Think about what you need. Sometimes that's hard and you can't put a finger on it because you're overwhelmed. But try to really figure out if you need meals made, to workout, to have time to read a book, more sleep (you can hire a sleep consultant).
Then, figure out how to make it work. I wanted to go for outdoor runs. AJ screamed the entire 2 mile run because she wanted to go to the park. So maybe I need to start with a mile run or even a half mile, and make it very clear that we are going for a stroller ride and that's it. Or, teach her that you might go for a long stroller ride AND THEN you go to the park. Do a mile and get her used to it and then increase the distance.
Figure out what you need to do to make yourself happier and make changes to do that. Figure out how you can make it happen, give it a try, and then adjust to make it work.
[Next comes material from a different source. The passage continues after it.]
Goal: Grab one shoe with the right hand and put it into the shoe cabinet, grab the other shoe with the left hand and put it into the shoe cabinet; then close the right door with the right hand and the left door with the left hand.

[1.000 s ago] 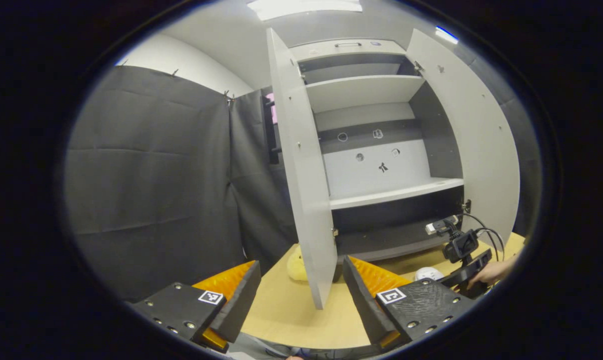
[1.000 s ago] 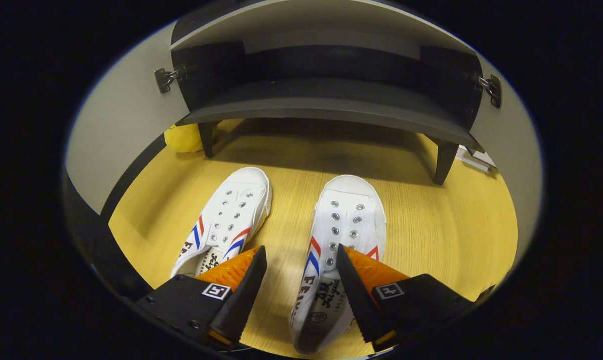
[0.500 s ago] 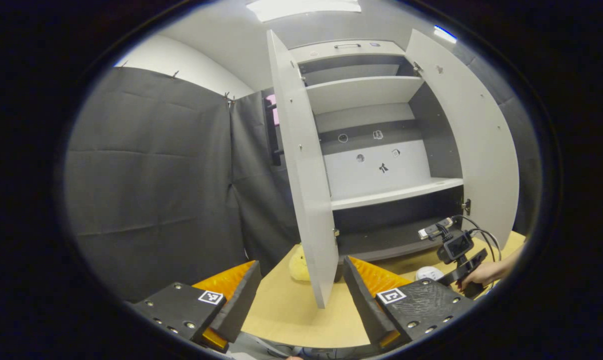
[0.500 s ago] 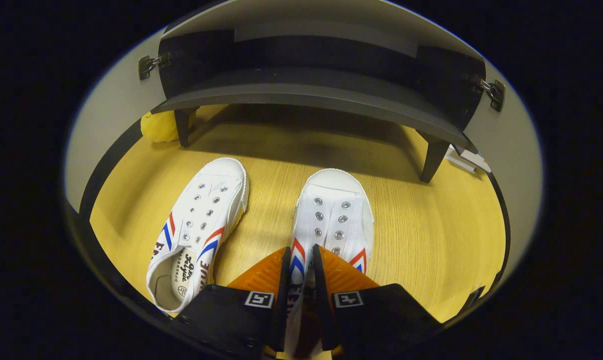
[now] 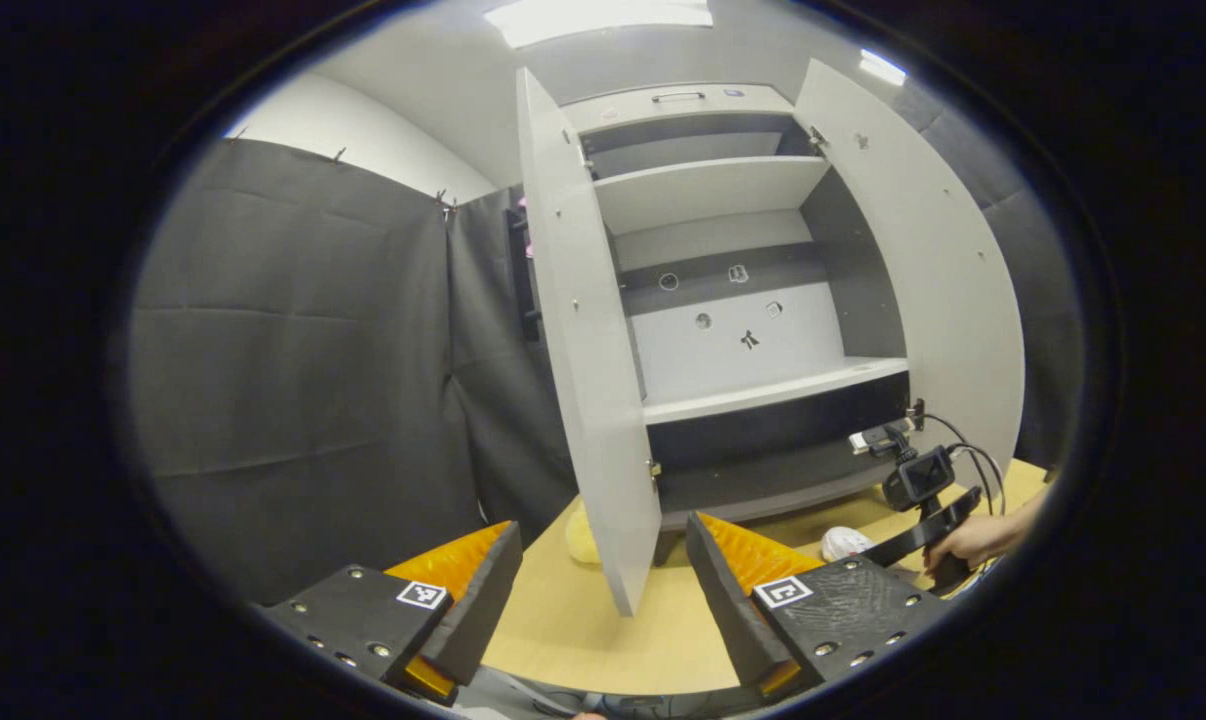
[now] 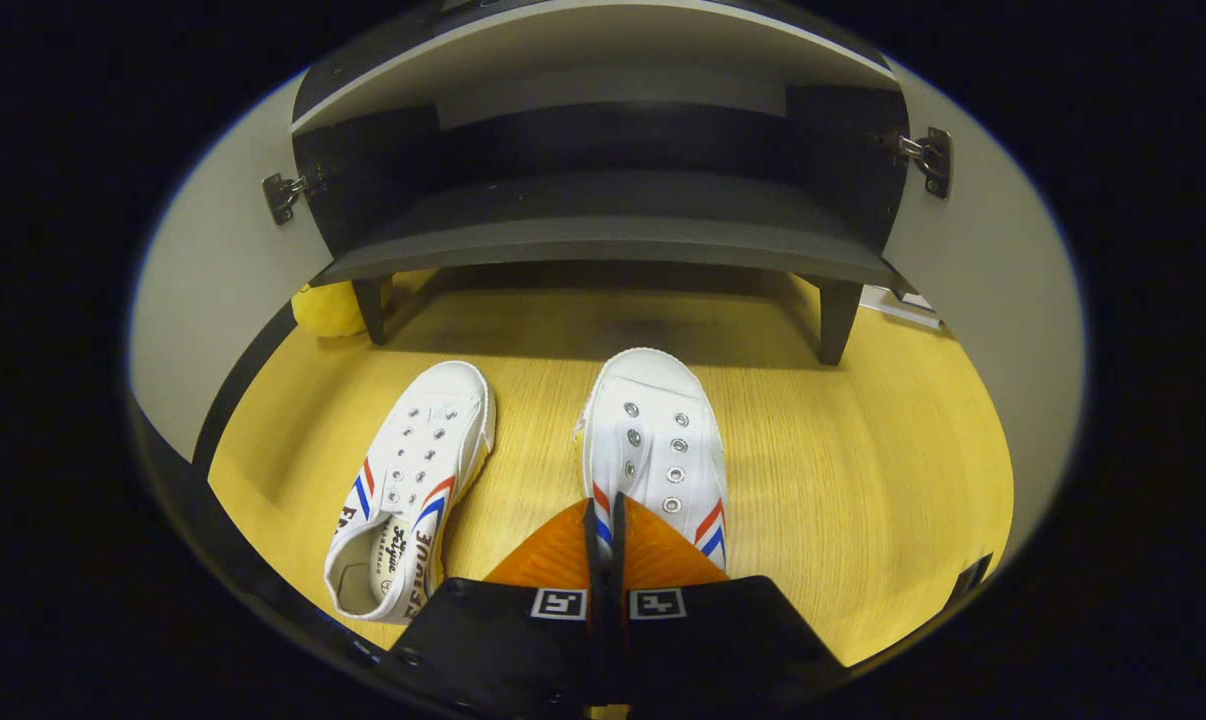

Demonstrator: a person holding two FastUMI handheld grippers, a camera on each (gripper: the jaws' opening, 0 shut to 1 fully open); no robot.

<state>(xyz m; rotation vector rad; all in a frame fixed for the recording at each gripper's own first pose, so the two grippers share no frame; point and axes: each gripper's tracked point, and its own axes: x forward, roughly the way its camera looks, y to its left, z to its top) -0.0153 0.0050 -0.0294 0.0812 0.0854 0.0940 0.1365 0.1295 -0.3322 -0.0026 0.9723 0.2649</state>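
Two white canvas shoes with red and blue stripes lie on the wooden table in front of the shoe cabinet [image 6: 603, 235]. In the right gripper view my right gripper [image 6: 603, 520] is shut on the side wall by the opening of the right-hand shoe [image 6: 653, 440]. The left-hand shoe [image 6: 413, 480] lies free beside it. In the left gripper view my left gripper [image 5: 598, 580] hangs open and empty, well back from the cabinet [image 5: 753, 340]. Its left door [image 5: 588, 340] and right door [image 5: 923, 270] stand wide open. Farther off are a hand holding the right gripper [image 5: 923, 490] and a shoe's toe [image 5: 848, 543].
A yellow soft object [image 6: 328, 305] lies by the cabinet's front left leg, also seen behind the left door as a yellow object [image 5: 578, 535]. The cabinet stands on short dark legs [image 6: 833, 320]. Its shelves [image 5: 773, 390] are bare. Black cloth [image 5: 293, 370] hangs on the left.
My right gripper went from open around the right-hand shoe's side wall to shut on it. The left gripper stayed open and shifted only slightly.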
Again, for me, the shift really happened when I stopped trying to be Shay before kids. I really started to take on what it meant for me to be “mom”. That is when everything changed.
I used to think, okay, two kids, we can do this and then we can start traveling again, we can do whatever we want again. And now with this shift, I don't need to do that. I'm like “let's have 15 kids” because I'm a mom and I'm diving in and this is what we do. So, I do need to pump the breaks a bit haha but I just feel completely different about motherhood and finally feel happy in that.
It used to feel like a trap. I didn't want to “just” be a mom, I wanted to be more than that. I wanted to have something else that I do. Now, I no longer feel like that. Being happy as a mom, and being with your kids and proud in that and making memories for them is more than enough for me now.
Everybody has a different experience in motherhood. If you're loving it, I'm so happy for you! If you're not, I truly hope you can find a grove, discover your new identity, and do what you need to do to make yourself happier and fully embrace motherhood.